### WHAT IS REQUIRED
Transcribe the data that follows in full. Leave out the pictures.

### AVAILABLE DATA

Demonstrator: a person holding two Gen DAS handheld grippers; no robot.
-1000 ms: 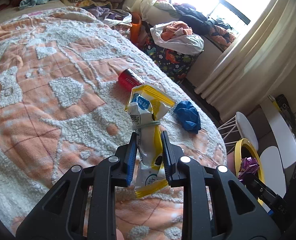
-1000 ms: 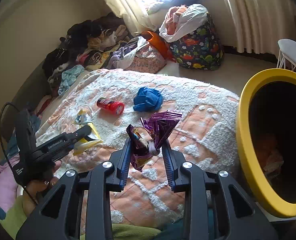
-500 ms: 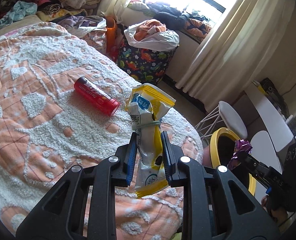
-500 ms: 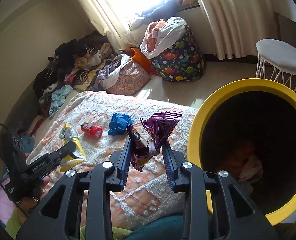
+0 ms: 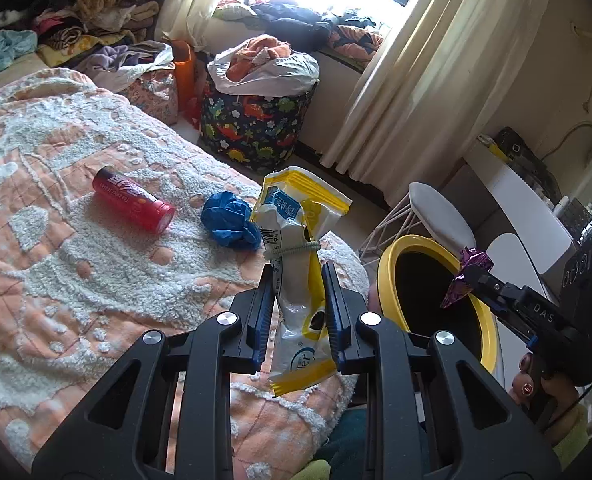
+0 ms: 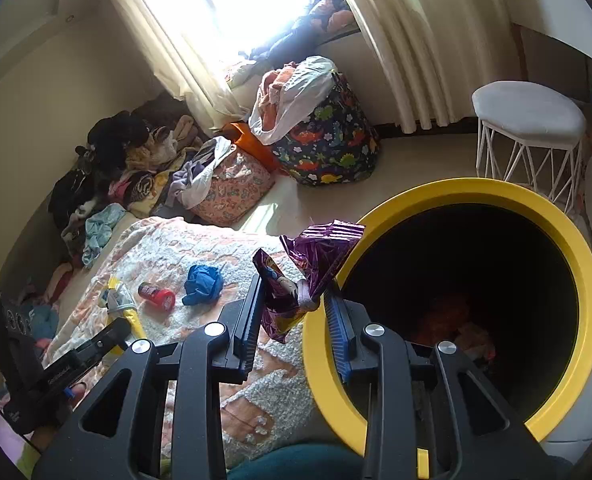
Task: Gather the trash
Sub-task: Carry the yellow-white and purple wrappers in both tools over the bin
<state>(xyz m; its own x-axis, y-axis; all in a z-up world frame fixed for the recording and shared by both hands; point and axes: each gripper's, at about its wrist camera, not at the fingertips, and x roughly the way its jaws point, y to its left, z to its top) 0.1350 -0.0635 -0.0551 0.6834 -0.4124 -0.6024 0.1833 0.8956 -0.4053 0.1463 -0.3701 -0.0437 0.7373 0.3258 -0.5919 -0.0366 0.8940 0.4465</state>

### RESPONSE
Demonstrator: a person holding two Gen DAS handheld grippers; no robot.
-1000 ms: 
-1000 ms: 
-500 ms: 
-500 ms: 
+0 ms: 
+0 ms: 
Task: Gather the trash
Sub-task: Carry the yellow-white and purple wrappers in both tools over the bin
<state>(xyz m; its own x-axis, y-axis; all in a z-up world frame fixed for the recording and shared by both hands; point and axes: each gripper's, at about its wrist camera, not at the fingertips, and x roughly the way its jaws point, y to its left, z to its top) 0.1350 -0.0635 -0.0551 0.6834 -0.4124 -0.6024 0.1833 0.8956 -0.4053 0.1463 -0.3701 -0.0437 0.7373 0.3258 -0.5919 -0.0366 0.8940 0.4465</state>

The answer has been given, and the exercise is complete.